Review by Rob Carnevale

IndieLondon Rating: 4 out of 5

IF Prometheus, Ridley Scott’s first return to the world he created with the original Alien, flattered to deceive in terms of overall satisfaction, then his follow-up, Alien Covenant, returns the bite to this beloved horror franchise.

That’s not to say that Scott has abandoned the ideology behind his first prequel. Far from it. Rather, with the help of co-writers John Logan and DW Harper (replacing Damon Lindelof), he has found a better, richer balance between the crowd-pleasing, adrenaline rush terror of Alien and Aliens and the more philosophical intelligence that Prometheus clearly aspired to.

There are glitches, almost inevitably. By attempting to explain so much, Scott and company open themselves up to hole-picking, while some of the more mainstream touches undermine the film’s credibility and feel like trailer-bait.

But for long periods, Covenant engages the brain and delivers a white knuckle ride that delivers on the living hell the trailer promised.
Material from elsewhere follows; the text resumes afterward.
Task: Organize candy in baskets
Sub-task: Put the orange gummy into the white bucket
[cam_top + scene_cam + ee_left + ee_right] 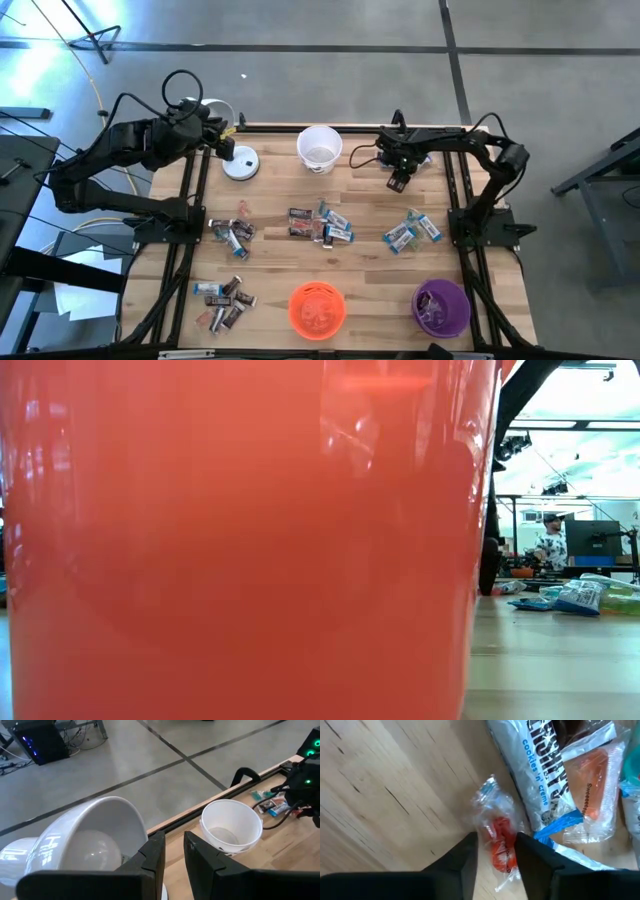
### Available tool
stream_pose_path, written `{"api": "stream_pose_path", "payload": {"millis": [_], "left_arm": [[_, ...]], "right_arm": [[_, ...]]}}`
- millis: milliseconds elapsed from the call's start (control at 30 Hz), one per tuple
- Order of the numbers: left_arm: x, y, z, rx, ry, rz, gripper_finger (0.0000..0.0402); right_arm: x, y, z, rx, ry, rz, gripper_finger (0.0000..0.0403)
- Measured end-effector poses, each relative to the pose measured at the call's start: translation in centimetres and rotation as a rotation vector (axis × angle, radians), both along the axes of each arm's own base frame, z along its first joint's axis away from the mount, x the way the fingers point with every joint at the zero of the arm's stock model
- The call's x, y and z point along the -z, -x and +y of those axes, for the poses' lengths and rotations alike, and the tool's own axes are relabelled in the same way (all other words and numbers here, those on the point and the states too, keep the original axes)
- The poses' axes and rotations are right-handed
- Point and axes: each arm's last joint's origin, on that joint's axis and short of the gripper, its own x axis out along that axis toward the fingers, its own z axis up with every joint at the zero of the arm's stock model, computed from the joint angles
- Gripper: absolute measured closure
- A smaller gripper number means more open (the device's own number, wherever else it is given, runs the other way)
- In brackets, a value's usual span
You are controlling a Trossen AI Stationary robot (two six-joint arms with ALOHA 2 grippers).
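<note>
- right gripper (495, 852): fingers apart, straddling a clear-wrapped red candy (499, 837) on the table (380, 790), grip seemingly not closed.
- left gripper (172, 851): by the white desk lamp (85, 845), fingers narrowly apart, empty.

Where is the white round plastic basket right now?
From above, the white round plastic basket sits at the table's far edge, mid-width, between the white desk lamp and the right gripper.

orange basket (240, 540): fills most of the table-level view, rim and base cut off, hiding the table behind it
lamp (75, 852): shade cut off at the edge, partly behind the left gripper's fingers (152, 857)
red candy (501, 840): lower end hidden between dark fingers
candy piles (320, 225): wrappers too small to read from overhead
</note>
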Motion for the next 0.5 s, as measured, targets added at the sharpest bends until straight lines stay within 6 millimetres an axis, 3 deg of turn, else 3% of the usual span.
{"api": "stream_pose_path", "payload": {"millis": [167,500], "left_arm": [[0.0,0.0,0.0,0.0,0.0,0.0,0.0346],[0.0,0.0,0.0,0.01,0.006,0.001,0.0346]], "right_arm": [[0.0,0.0,0.0,0.054,0.006,-0.005,0.0386],[-1.1,0.7,0.6,0.208,-0.061,0.076,0.0396]]}}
Set 10 years after the events of Prometheus, the film primarily focuses on the 15-strong crew of the spaceship Covenant who are transporting colonists and embryos to a new planet in the hope of saving humanity.
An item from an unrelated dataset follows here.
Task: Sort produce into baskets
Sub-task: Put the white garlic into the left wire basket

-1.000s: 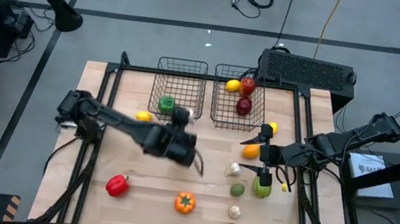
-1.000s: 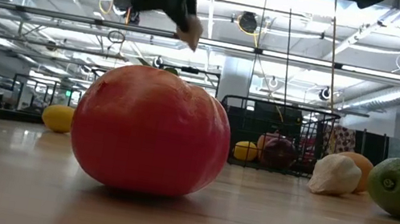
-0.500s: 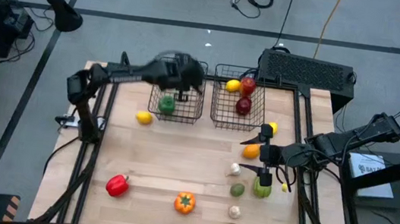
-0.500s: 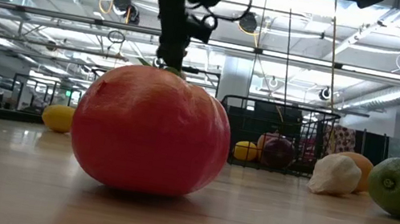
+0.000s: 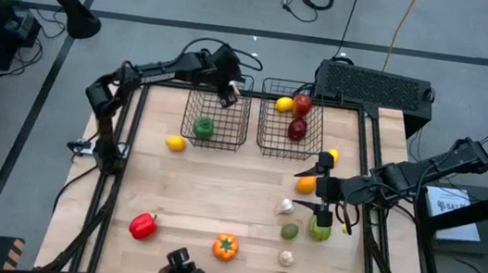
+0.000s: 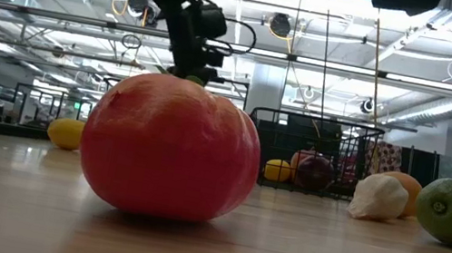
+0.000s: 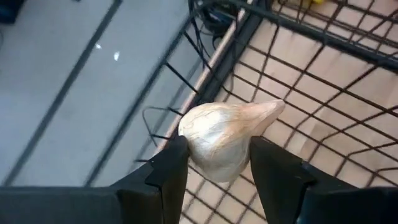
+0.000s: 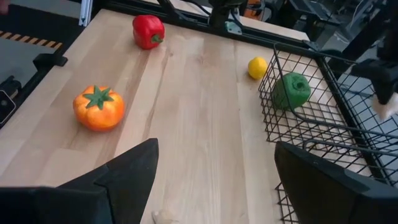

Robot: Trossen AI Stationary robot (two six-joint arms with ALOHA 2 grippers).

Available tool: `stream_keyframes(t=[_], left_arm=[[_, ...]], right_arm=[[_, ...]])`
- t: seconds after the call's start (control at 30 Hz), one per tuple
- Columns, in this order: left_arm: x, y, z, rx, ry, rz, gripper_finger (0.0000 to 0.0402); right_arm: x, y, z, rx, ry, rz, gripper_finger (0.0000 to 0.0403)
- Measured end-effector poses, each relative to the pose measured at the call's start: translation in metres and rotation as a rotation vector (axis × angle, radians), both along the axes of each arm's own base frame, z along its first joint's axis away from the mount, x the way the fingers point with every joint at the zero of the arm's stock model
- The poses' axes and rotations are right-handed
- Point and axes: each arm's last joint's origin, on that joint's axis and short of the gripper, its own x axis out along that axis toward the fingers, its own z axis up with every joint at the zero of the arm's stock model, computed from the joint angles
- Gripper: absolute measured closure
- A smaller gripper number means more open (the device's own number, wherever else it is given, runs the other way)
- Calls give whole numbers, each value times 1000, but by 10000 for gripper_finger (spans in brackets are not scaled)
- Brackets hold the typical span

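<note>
On the wooden bench (image 5: 218, 199) stand two wire baskets (image 5: 219, 115), side by side at the far edge.

On the left side of the bench lie one red pepper (image 5: 142, 227) near the front and one lemon (image 5: 175, 143) just beside the left basket. One orange pepper (image 5: 225, 246) sits near the front middle.

The left basket holds one green piece (image 5: 203, 128). The left pincer (image 5: 227, 94) hangs over this basket's far rim, pinching one whitish bulb (image 7: 227, 142) between its two fingers (image 7: 168, 171); the wrist view shows the bulb above the mesh at the basket's edge.

The right basket (image 5: 290, 124) holds three things: one lemon (image 5: 283, 104) and two red apples (image 5: 300, 115), one paler than the other.

Right of the middle lie six more pieces: a lemon (image 5: 331, 155), an orange (image 5: 306, 184), a whitish bulb (image 5: 285, 206), a dull green fruit (image 5: 289, 231), a bright green piece (image 5: 319, 228) and another whitish bulb (image 5: 286, 257). The right pincer (image 5: 312, 190) hovers spread wide among them, beside the orange, holding nothing.

A black box (image 5: 376, 86) sits behind the right basket.
</note>
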Motion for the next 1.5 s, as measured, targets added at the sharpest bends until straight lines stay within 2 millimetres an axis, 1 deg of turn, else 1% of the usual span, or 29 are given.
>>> stream_keyframes(t=[0.17,0.23,0.4,0.5,0.73,0.83,0.93,1.0,1.03,1.1,1.17,1.23,1.3,1.4,1.5], left_arm=[[10,9,-24,-16,4,73,233],[13,11,-31,-23,-8,97,233],[15,15,-46,-23,42,164,233],[13,16,-46,-29,34,190,227],[13,16,-45,-19,24,213,179],[15,13,-45,-31,14,218,165],[19,7,-39,-34,-1,206,160],[19,0,-28,-16,4,203,160],[19,-5,-20,-7,7,202,160],[16,-18,5,11,-30,198,160],[12,-40,32,25,-82,185,160],[8,-71,60,46,-151,143,160],[4,-107,80,87,-192,90,160],[-2,-161,94,160,-226,37,160],[-8,-211,97,225,-256,-9,160]], right_arm=[[0,0,0,6,-2,-8,90],[0,0,0,6,-2,-8,90],[0,0,0,6,-1,-8,90],[0,0,-1,3,5,-7,90],[-1,0,-1,0,11,-7,90],[-1,0,-1,0,11,-7,90],[-1,0,-1,1,12,-8,90],[-1,0,-1,7,11,-11,90],[-1,0,-1,10,12,-13,90],[-1,0,-1,15,13,-15,90],[-1,0,-2,14,16,-16,90],[-1,0,-2,18,18,-18,90],[-1,0,-2,19,19,-19,90],[-1,-1,-2,21,21,-21,90],[-1,-1,-2,37,22,-30,90]])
When a freak electrical storm awakens them prematurely from their artificial hibernation and causes a tragedy, they are soon faced with a dilemma: whether to return to sleep for another seven years or investigate the possibilities posed by another, closer planet that is only weeks away and looks even more sustainable. To make it more enticing, the planet seems to be transmitting a possibly human distress signal.

Led by newly promoted Captain Oram (Billy Crudup), the crew – including his immediate subordinates Daniels (Katherine Waterston) and Tennessee (Danny McBride) – investigate the planet, only to find unimaginable horrors lie in wait.
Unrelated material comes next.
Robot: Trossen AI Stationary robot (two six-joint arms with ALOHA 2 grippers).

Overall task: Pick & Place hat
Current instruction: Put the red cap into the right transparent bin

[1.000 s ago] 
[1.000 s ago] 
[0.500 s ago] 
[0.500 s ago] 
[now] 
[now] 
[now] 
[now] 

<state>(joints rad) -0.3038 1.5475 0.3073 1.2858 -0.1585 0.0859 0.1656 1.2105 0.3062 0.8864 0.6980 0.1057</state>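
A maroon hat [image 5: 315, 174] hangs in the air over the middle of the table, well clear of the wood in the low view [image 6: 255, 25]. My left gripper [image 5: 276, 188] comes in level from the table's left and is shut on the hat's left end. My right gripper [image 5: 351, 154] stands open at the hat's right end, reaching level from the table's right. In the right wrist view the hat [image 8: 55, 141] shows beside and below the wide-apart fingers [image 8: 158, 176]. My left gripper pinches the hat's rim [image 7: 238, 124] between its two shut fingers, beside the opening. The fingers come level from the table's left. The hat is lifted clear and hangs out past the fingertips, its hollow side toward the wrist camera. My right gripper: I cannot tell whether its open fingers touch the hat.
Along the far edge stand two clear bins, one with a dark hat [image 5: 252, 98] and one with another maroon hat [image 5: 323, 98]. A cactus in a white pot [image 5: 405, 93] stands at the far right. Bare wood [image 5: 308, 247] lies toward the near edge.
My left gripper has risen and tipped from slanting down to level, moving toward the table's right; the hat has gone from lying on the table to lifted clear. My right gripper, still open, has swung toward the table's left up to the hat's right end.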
Intrinsic to this are the dual characters played by Michael Fassbender. In one guise, he is Walter, a newly created robot with limited scope for free-thinking, who is there to serve the crew of the Covenant. In the other, he is David, of Prometheus fame, now living on the planet the Covenant finds. But what has he been doing all this time? And what is his agenda?

Scott’s film is arguably at its most compelling when focusing on Fassbender, whose portrayal of David, in particular, is in some ways more terrifying than watching the various xenomorphs themselves. David’s inability to emote gives rise to uncertainty whenever he is around, making him almost impossible to read. Can he be trusted? What is he plotting? And what has he already done?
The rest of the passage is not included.